Выбрать главу

Лизель вышла замуж за «негодного плебея», как обычно называли в семье ее мужа, родила сына, о котором никто никогда не упоминал. Ее жизнь приняла совсем иной оборот, чем у ее обожаемой «киски».

Мне было почти три года, когда мой отец стал разводить на крыше голубей. Я знала, что баба Лош, как я звала мать моей матери, нашла для нас удобную квартиру в одном из лучших районов Берлина и помогает платить за аренду. Вот почему у меня была собственная комната с окном в маленький парк. У моего отца был кабинет, где он спал, моя мать занимала большую спальню в конце темного коридора. Гостиная с массивным буфетом и двенадцатью стульями с высокой спинкой открывалась по воскресеньям, когда моя мать обедала дома. Я была еще слишком мала и не понимала толком, куда она уходила и что делала, но когда моя мать бывала дома, присутствие ее было таким всепроникающим, ее бурная любовь ко мне такой всеобъемлющей, что этого хватало для заполнения пустоты ее отсутствия.

Нянчить меня наняли молоденькую деревенскую девушку. Она была добрая и заботливая. Она мыла и скребла меня и полы, вежливо разговаривала с моим отцом, но распоряжения принимала только от матери, перед которой преклонялась. Звали ее Бекки, и она мне нравилась. Она не целовала меня ежеминутно, не душила меня в объятиях, не запихивала мне в рот насильно лакомые кусочки, не делалась белее мела, когда я чихала, не ужасалась, если мне случалось кашлянуть, и не меряла мне то и дело температуру. Более того, она не рассказывала моей матери, что я хожу с отцом на крышу кормить голубей. Мне нравилось на крыше — в любое время года это было особенное место. Небо и облака, и голубиное воркованье. У моего отца, человека очень методического, все зерно было рассортировано по банкам с надписями и по маленьким деревянным ящичкам. Я не знала, почему одни птицы получали один сорт зерен, другие — другой, но знала, что отец знает — он был авторитетом в очень многих вещах. Я смирно сидела на своем личном ящике и смотрела, как отец кормит своих товарищей. Цвет неба, я помню, был в точности, как голубиные перья — сизый. Берлинские небеса похожи на стальные.

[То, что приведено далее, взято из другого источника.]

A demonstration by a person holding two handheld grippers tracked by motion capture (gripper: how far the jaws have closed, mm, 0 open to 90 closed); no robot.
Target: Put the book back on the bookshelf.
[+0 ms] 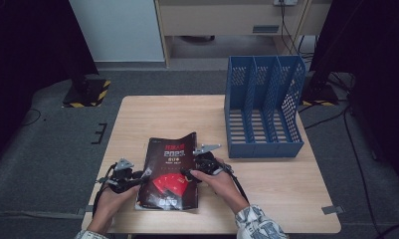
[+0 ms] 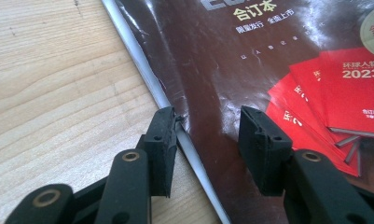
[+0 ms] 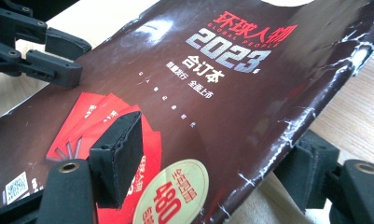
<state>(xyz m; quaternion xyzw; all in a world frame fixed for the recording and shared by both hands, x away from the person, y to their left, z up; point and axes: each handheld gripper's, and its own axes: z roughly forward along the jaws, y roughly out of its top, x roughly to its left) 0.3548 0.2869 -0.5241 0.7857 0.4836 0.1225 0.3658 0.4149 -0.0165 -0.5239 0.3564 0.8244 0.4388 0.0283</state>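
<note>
One dark-covered magazine [image 1: 169, 172] is lying near the front edge of the desk [image 1: 152, 112], its right side lifting off the wood while its left side is resting flat; the left tongs [image 2: 207, 140] are straddling the magazine's left edge, one jaw on the bare wood and one over the cover, standing partly apart and pressing on nothing; the right tongs [image 3: 212, 163] are bracketing the raised right edge, one jaw above the cover and one beneath it, though whether the pads are actually pinching the paper cannot be told; open desk is stretching behind the magazine and to its left, while one blue file rack [image 1: 264, 107] with three slots is standing well apart at the right rear; the magazine's lower corners are being cut off in both gripper views, and the small print on the cover is too fine to read; two hands, two tongs, one magazine, one rack.
</note>
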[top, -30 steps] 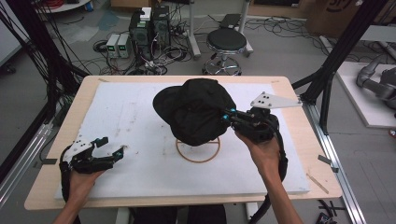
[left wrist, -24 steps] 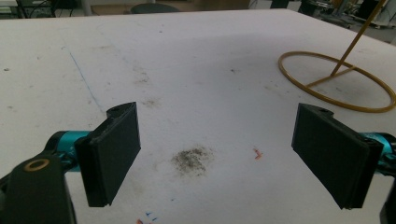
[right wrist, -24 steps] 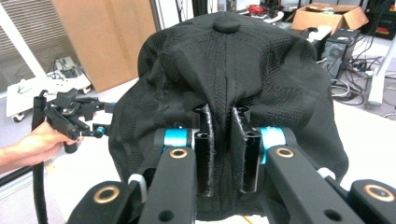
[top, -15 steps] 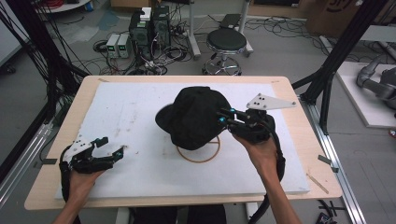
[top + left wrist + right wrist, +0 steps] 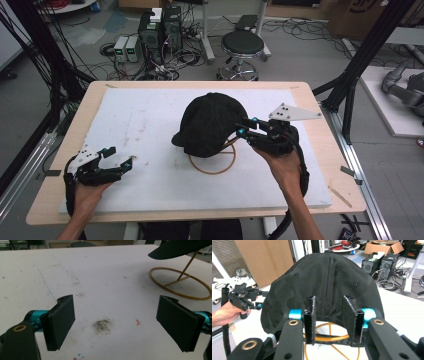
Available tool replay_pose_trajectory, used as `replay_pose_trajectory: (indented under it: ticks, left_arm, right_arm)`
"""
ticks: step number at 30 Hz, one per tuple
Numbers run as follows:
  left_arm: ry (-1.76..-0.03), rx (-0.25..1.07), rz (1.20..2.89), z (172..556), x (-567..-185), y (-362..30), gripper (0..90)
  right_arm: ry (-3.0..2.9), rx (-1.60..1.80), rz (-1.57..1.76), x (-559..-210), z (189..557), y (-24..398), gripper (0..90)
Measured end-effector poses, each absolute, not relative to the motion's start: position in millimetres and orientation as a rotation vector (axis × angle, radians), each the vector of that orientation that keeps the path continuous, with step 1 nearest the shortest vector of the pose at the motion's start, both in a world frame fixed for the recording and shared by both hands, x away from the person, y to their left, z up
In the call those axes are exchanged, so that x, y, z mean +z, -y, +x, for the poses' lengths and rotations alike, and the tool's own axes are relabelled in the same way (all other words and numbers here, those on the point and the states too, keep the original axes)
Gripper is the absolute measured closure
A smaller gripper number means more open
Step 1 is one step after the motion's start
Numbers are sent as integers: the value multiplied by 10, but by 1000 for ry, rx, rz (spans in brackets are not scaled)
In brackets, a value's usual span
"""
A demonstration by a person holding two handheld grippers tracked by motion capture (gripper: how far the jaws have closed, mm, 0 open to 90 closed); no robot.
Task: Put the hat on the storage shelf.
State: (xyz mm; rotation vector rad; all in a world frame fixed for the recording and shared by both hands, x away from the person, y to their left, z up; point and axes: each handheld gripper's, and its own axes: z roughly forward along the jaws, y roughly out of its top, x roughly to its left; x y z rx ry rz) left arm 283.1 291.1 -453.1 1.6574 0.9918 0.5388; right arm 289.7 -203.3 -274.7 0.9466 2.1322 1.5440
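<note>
1. No brand, label or legible writing is seen on the black cap (image 5: 212,122) or on the white worktop (image 5: 145,125).
2. One cap is counted, perched on one gold wire stand (image 5: 212,162) at the middle of the worktop.
3. Two tools are counted: the right hand-held gripper (image 5: 243,127) is set at the cap's rear edge, its jaws having just been opening, nothing being pinched.
4. The left hand-held gripper (image 5: 117,157) is held well left of the stand, jaws spread wide and empty.
</note>
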Motion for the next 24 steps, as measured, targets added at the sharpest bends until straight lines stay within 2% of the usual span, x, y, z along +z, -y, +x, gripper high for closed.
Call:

Почему я никогда не порывалась рассказать моей матери об этих особенных минутах? Это было бы так естественно для трехлетней девочки — желание разделить радость или, по крайней мере, выказать ее. Я часто задумывалась, что заставило меня сделать выбор молчания в таком нежном возрасте? Может быть, я знала, уже тогда, что моей матери будет неприятно, если радость мне доставит кто-то другой, не она. Так что я помалкивала и никогда не спрашивала отца, почему он тоже молчит про крышу, просто испытывала облегчение оттого, что он не проговаривался.

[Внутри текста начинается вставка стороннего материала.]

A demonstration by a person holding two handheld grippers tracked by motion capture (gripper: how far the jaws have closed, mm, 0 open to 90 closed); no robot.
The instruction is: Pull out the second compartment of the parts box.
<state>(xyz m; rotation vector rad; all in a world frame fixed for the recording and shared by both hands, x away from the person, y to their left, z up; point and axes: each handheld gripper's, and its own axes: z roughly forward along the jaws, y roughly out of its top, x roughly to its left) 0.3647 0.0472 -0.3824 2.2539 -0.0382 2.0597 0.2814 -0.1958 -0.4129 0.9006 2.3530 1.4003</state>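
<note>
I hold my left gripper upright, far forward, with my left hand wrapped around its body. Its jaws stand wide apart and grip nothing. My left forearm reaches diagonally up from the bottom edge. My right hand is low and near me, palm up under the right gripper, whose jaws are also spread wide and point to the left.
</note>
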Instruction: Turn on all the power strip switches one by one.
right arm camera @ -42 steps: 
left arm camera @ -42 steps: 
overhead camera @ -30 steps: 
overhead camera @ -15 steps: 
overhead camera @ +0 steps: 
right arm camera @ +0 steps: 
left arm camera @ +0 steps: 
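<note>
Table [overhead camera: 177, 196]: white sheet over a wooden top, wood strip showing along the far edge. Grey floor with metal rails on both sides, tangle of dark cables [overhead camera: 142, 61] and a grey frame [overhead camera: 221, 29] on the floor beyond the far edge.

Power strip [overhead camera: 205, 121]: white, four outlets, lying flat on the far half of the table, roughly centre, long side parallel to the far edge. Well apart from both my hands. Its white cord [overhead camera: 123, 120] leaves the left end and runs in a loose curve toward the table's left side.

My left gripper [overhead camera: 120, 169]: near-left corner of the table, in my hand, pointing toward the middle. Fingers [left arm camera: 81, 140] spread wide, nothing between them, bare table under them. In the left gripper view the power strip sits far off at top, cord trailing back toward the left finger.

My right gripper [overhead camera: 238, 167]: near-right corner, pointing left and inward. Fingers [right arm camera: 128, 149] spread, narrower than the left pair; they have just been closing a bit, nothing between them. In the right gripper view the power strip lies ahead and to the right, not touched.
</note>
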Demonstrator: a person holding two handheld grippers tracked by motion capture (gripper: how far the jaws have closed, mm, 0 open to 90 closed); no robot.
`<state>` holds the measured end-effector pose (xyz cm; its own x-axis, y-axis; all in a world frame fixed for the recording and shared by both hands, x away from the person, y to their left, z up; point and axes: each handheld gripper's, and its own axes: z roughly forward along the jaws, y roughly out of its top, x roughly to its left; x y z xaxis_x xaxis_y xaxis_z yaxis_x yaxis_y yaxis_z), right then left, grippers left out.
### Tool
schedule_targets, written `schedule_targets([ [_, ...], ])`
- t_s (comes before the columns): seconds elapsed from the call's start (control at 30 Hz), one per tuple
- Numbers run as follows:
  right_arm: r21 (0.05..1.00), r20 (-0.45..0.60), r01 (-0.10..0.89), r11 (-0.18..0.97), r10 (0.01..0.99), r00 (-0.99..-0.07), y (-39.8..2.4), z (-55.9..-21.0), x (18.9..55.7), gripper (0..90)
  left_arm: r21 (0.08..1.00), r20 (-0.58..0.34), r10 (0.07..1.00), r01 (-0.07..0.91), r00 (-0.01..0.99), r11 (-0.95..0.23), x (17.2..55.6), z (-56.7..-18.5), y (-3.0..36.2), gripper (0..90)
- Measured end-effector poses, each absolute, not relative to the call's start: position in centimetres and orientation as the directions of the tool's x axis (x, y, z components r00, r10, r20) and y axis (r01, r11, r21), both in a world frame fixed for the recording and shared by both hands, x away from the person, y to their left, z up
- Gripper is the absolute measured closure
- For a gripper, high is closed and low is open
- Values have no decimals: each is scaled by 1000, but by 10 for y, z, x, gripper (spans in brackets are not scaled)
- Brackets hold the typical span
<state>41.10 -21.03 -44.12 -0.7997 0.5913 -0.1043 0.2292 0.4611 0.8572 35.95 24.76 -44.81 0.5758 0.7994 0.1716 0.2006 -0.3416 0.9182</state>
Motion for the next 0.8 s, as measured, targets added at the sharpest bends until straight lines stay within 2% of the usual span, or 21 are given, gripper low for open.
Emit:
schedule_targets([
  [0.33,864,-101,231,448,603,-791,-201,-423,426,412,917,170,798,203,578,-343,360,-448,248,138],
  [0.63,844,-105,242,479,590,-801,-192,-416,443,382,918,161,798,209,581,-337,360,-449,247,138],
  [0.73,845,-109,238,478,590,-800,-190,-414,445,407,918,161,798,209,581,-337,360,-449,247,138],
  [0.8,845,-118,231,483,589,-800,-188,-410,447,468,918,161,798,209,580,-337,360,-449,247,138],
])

У моего отца было множество вещей, которые меня завораживали. Например, автомобиль о четырех дверцах с брезентовым складным верхом, отделанной деревом приборной доской и мягкими кожаными сиденьями. Шедевр сам по себе, он имел еще и одно умопомрачительное устройство. К приборной доске был прикреплен ящичек, который выдавал, стоило отцу нажать на рычажок, одну сигарету — уже зажженную! Моему отцу никогда не приходилось отрывать глаза от дороги, чтобы рыться в карманах в поисках зажигалки — дымящаяся сигарета сама попадала ему в пальцы! Каким образом это получалось, было, и до сих пор остается, для меня тайной. Каким образом в снедаемой инфляцией Германии мог он позволить себе обзавестись таким чудом — не говоря уже о прилагаемой к чуду элегантной машине — это другая загадка. Но если уж так рассуждать, то тогда откуда у моей матери, играющей мелкие роли за тогдашнюю нелепо малую плату, могло появиться норковое манто? Задолго до того, как Голливуд занял в подобных несоответствиях лидирующее место, для семьи Дитрих-Зибер они были совершенно естественны. С самых ранних лет я наблюдала, как роскошные вещи появляются и исчезают, заменяются на еще более роскошные — и все это без звуков фанфар и без особенного восторга. Никаких тебе: «Смотрите, все: наконец-то! Манто, на которое я копила деньги, которое я так давно хотела… Оно мое! Разве это не чудо? Давайте отпразднуем!» Моя мать просто появлялась в один прекрасный день в норковом манто, бросала его на стул, откуда оно сползало на пол и так там и валялось, пока она возилась на кухне, готовя обед.